En cuanto se recibió la confirmación del nombramiento de su sucesor, Juan se dispuso a regresar a la capital. Ordenó a Jalid que recogiera sus pertenencias personales de la casita y la entregó al gobernador en el mismo estado, y aún mejorado, que la había recibido. Se despidió de Asma con ternura y le regaló el huerto de frutales y olivos, a cuya sombra habían pasado tantas plácidas tardes de verano, un valioso alquicel de piel de marta y una bolsa con treinta dinares. Asma lloró desconsolada y le pidió que la llevara con él, que así podría servirle siempre, que sería su esclava fiel hasta la muerte. Juan le dijo que no era posible y se despidió con un beso. Había decidido hacer caso de la recomendación que Abú Yafar le hizo en Toledo: «Disfruta del cuerpo de esa joven, tómala cuantas veces quieras, pero después olvídala».
Los criados encargados del mantenimiento de la casa de Juan la habían cuidado con esmero y parecía que por ella no había pasado el tiempo. El jardín estaba triste por la proximidad del invierno, pero ese detalle carecía en aquellos momentos de importancia. La primera noche durmió con la serenidad que produce el deber cumplido y el cálido ambiente que sólo proporciona el fuego de la chimenea del propio hogar al regreso de una larga ausencia.
Como era preceptivo, Juan solicitó audiencia real y fue recibido de inmediato. Al-Muqtádir lo confirmó en sus cargos de subdirector del observatorio y director de la biblioteca de Palacio, y le comunicó que desde entonces su salario sería de dos dinares diarios, lo que constituía una verdadera fortuna.

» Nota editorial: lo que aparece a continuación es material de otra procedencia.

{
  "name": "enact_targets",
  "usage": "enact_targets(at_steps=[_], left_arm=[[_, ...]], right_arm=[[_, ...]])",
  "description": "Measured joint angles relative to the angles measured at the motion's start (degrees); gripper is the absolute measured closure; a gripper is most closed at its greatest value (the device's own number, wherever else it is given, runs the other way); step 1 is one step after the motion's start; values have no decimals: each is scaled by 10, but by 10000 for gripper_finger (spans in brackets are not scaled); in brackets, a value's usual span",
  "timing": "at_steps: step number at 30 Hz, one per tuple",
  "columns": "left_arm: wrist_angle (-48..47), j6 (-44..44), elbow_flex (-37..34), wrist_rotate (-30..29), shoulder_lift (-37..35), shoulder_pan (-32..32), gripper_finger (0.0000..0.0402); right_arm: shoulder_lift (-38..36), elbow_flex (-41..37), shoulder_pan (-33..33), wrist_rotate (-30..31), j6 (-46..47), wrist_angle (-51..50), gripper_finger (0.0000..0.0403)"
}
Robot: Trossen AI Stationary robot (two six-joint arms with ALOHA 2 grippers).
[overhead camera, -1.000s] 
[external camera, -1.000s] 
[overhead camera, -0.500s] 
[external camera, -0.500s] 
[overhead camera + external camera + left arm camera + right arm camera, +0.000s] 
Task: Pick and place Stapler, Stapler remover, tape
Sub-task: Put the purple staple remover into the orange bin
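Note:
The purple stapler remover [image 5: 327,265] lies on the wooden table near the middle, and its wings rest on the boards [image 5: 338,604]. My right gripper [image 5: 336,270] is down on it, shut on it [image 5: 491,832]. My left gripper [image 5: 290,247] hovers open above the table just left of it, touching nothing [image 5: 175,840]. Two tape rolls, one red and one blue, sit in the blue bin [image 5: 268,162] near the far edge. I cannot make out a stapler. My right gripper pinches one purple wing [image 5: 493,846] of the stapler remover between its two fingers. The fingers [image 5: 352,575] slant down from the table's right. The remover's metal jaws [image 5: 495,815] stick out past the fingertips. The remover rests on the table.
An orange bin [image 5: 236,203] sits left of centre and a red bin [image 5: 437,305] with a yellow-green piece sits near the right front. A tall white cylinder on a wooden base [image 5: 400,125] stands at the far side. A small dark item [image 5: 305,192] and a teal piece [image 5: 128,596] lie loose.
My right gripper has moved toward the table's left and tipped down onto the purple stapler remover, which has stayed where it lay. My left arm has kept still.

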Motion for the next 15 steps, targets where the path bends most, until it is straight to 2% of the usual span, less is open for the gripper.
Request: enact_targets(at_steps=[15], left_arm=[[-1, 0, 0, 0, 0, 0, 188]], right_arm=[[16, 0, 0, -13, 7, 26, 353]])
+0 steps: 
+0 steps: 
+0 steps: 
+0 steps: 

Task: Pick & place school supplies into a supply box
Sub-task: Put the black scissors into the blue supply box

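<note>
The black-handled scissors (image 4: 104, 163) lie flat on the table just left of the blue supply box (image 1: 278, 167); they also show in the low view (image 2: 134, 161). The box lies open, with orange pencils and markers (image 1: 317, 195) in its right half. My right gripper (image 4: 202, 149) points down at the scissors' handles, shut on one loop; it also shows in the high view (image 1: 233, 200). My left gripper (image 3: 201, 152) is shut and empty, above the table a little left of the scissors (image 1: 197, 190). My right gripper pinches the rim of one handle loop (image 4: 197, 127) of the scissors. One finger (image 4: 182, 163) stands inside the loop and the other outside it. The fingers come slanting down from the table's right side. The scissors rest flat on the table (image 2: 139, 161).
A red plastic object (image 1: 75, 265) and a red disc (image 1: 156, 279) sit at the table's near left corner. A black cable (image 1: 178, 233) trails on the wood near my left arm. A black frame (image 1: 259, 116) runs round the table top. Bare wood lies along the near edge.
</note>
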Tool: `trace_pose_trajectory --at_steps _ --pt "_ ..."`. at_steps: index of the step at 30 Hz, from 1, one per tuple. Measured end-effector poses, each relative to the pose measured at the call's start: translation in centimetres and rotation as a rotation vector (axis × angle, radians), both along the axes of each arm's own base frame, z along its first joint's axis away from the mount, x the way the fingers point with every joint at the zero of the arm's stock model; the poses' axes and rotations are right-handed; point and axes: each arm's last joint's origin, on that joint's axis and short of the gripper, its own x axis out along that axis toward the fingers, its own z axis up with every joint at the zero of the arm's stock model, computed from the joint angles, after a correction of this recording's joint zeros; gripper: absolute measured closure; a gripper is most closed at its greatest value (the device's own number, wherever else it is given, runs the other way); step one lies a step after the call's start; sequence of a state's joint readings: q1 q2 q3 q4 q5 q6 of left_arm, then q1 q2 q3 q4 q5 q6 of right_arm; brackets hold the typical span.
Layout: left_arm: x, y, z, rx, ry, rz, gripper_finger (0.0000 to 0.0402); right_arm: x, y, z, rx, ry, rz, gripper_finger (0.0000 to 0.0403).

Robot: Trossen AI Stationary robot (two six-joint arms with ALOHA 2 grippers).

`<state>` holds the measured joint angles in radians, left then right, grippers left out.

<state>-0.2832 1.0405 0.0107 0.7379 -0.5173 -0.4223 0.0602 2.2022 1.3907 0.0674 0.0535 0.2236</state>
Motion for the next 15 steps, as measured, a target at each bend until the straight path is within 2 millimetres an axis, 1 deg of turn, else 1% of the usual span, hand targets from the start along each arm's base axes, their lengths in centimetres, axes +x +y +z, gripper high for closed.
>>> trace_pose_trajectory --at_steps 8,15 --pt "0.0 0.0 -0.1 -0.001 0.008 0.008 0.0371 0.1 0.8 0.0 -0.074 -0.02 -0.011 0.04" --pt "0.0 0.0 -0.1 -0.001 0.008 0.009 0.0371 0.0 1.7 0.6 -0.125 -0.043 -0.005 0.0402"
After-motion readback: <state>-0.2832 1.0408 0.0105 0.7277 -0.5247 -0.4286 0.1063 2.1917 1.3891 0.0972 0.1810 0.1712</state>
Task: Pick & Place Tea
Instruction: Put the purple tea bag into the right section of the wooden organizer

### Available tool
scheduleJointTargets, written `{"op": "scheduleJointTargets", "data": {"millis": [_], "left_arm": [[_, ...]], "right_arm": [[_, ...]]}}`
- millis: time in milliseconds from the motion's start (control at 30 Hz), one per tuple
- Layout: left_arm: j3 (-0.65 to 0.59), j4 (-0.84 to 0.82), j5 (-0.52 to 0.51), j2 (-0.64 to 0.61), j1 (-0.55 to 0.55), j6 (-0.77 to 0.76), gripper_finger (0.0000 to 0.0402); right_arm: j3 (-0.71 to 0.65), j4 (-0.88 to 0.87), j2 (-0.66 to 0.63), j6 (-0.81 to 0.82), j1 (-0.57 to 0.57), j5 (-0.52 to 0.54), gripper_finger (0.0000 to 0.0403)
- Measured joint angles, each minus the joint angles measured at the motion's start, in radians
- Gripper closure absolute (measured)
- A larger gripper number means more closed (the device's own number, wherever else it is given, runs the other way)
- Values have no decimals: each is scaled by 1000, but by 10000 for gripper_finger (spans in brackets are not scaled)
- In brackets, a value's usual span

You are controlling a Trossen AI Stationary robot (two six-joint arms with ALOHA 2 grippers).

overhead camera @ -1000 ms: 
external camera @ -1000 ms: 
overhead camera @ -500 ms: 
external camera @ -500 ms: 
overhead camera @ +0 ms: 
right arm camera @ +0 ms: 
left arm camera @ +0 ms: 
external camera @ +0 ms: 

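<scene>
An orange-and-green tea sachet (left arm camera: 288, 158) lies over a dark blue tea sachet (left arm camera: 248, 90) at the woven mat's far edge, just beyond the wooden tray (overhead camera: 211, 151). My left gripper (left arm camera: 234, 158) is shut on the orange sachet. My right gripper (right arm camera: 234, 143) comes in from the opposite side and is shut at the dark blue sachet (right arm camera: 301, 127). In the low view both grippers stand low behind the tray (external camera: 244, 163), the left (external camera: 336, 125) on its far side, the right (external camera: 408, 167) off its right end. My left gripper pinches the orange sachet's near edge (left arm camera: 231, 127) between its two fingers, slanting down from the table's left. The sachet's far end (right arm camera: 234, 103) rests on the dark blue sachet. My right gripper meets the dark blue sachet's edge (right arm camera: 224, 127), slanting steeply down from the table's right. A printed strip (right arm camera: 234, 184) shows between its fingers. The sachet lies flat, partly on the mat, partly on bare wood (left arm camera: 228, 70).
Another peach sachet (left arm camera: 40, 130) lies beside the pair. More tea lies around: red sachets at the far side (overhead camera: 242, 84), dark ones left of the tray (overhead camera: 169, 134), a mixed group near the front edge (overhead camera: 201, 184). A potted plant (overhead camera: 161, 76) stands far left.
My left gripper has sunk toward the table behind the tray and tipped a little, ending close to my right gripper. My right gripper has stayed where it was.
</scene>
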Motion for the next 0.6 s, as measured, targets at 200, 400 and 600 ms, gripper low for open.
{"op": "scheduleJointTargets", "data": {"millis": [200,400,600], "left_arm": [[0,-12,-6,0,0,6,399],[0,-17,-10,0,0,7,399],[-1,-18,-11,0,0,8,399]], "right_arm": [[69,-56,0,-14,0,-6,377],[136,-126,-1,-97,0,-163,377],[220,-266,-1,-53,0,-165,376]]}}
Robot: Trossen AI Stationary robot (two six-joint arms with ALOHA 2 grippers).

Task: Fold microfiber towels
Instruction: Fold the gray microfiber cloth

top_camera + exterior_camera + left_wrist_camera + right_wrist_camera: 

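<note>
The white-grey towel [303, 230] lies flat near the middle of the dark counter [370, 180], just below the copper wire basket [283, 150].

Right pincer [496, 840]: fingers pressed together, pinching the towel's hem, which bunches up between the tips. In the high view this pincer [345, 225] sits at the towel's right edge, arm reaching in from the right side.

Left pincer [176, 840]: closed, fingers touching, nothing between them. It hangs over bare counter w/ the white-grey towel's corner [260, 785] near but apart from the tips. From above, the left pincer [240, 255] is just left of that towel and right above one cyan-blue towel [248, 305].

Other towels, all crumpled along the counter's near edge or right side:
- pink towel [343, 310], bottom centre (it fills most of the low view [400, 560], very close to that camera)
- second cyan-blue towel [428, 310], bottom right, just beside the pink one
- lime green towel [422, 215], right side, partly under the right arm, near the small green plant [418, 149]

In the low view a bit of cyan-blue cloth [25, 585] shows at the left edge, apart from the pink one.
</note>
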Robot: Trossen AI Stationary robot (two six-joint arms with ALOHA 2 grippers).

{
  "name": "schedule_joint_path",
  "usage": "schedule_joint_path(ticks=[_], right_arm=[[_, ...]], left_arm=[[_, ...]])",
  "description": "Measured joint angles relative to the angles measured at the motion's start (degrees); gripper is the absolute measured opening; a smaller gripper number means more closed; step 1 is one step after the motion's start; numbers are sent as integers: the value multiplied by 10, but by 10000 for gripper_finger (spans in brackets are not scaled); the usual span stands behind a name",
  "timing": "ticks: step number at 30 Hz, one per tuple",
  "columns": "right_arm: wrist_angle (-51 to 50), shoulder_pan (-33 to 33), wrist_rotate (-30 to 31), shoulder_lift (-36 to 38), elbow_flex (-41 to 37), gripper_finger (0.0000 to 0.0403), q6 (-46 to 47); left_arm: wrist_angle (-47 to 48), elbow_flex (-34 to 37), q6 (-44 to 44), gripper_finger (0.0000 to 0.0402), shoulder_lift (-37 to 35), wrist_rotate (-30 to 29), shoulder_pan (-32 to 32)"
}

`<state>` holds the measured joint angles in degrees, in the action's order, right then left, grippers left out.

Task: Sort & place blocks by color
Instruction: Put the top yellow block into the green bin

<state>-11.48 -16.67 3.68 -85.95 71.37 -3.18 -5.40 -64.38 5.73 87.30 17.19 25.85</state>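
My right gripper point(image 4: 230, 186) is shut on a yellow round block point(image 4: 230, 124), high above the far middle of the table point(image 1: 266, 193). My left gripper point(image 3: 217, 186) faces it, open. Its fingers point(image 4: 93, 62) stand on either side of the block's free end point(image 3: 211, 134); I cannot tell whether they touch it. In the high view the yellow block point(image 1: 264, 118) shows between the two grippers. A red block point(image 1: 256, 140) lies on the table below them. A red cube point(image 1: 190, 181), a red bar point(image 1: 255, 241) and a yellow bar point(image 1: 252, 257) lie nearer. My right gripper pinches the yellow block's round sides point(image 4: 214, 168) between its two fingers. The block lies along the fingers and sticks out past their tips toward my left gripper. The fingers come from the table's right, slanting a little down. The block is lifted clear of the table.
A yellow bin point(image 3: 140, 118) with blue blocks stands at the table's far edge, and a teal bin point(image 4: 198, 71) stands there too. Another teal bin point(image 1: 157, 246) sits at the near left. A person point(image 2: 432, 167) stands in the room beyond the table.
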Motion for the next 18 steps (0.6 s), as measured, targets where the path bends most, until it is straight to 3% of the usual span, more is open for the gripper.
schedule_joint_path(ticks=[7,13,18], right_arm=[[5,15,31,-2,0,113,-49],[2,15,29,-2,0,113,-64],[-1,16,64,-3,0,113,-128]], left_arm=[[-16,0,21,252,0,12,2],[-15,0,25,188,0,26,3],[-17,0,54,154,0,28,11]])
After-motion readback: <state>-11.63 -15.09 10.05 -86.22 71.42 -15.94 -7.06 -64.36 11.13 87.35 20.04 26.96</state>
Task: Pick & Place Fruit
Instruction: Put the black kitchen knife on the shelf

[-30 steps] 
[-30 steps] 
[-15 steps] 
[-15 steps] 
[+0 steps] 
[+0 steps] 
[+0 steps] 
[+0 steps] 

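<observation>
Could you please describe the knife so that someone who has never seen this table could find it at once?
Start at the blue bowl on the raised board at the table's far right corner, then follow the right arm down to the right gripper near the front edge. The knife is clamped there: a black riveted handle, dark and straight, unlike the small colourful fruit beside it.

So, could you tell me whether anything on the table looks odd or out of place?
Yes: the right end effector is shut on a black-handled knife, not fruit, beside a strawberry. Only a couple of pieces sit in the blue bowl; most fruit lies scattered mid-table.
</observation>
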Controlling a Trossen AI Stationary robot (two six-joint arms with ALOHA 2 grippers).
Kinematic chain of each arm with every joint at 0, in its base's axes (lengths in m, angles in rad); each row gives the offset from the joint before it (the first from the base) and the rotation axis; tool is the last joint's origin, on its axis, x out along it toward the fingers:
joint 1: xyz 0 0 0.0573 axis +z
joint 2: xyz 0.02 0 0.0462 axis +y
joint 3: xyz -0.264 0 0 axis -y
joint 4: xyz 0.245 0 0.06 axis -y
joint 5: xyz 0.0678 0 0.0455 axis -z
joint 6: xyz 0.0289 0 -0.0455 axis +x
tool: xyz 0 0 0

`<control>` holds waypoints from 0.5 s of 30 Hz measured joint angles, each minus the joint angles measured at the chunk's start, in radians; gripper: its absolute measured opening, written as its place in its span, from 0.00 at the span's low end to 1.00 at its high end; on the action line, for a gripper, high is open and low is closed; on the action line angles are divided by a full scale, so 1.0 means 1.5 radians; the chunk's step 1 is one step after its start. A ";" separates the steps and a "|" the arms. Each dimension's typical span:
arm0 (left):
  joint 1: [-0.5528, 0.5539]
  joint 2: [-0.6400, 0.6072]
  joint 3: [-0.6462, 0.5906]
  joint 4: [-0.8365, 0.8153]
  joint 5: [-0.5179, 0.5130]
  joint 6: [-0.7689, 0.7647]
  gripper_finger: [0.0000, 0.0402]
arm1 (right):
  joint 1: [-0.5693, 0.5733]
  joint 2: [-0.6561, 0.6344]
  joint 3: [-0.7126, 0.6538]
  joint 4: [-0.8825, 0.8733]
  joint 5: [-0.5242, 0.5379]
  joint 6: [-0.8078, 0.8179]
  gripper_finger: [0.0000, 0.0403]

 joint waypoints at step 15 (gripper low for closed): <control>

En los días siguientes visitó a Ibn Paquda e Ibn Buklaris, con quienes retornó las tertulias y los paseos por la alameda, y se reincorporó al trabajo en el observatorio con Abú Yafar. También acudió a casa de Yahya, a quien regaló un par de libros traducidos en Tarazona para que siguiera enriqueciendo su biblioteca. Se interesó por Abú Bakr, a quien Ibn Paquda había educado durante los dos años de ausencia de Juan, y por el pequeño Ismail, que seguía correteando por la casa con espadas de madera en la mano, soñando con emular a su hermano mayor en los campos de combate contra los cristianos. Pero no logró ver a Shams.
Al-Muqtádir se reunió repetidas veces con sus consejeros durante aquel invierno. El reino hudí era poderoso pero necesitaba más y más dinero para afrontar los crecientes gastos. Además, los comerciantes ya no ocultaban su descontento con la política del Estado, que exigía tributos sin ofrecer ninguna compensación.
—Necesitamos conquistar nuevas tierras y abrir nuestro reino hacia Levante —expuso al-Muqtádir en una reunión en el salón del trono del Palacio de la Alegría ante media docena de consejeros, entre los que estaban el príncipe Abú Amir y Juan—. Denia y Valencia son dos reinos ricos pero de escaso poderío militar. La incorporación de esas dos taifas al reino de los Banu Hud calmaría la inquietud de los mercaderes, proporcionaría cuantiosos ingresos a las arcas del tesoro y nos convertiría en el más extenso de los reinos andalusíes. Si dominamos toda la costa, desde las tierras del conde de Barcelona hasta las del rey de Murcia, podremos negociar con los cristianos en igualdad de condiciones.